Task prompt: Return each line of the listing exactly as written.

Source material:
● ● ● ● ●
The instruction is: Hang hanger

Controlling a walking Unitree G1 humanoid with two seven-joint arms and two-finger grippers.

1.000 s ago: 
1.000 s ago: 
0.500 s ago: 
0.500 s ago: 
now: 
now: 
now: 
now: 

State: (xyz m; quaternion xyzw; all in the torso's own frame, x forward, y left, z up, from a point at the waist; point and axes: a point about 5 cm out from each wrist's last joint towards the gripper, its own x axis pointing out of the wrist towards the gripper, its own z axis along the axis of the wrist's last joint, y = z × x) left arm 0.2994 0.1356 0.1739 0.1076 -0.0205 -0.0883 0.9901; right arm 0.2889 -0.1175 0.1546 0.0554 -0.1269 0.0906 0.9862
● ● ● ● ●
Reply to the exercise:
The instruction is: Hang hanger

Controlling a walking Unitree G1 humanoid with two seven-joint arms and two-finger grippers.

1.000 s ago: 
1.000 s ago: 
0.500 s ago: 
0.500 s ago: 
now: 
now: 
now: 
now: 

State: (xyz m; quaternion xyzw; all in the torso's own frame, x forward, y left, z up, from a point at the waist; point and axes: a point about 5 cm out from each wrist's last joint towards the gripper, its own x axis pointing out of the wrist towards the gripper, its own z axis along the axis of the wrist's last joint, y = z × x) left arm 0.2994 0.1356 0.1739 0.1076 -0.0205 -0.0883 0.9901; right arm 0.2889 -0.1175 0.1546 0.0554 -0.1269 0.0906 0.9862

With this, the answer is finished.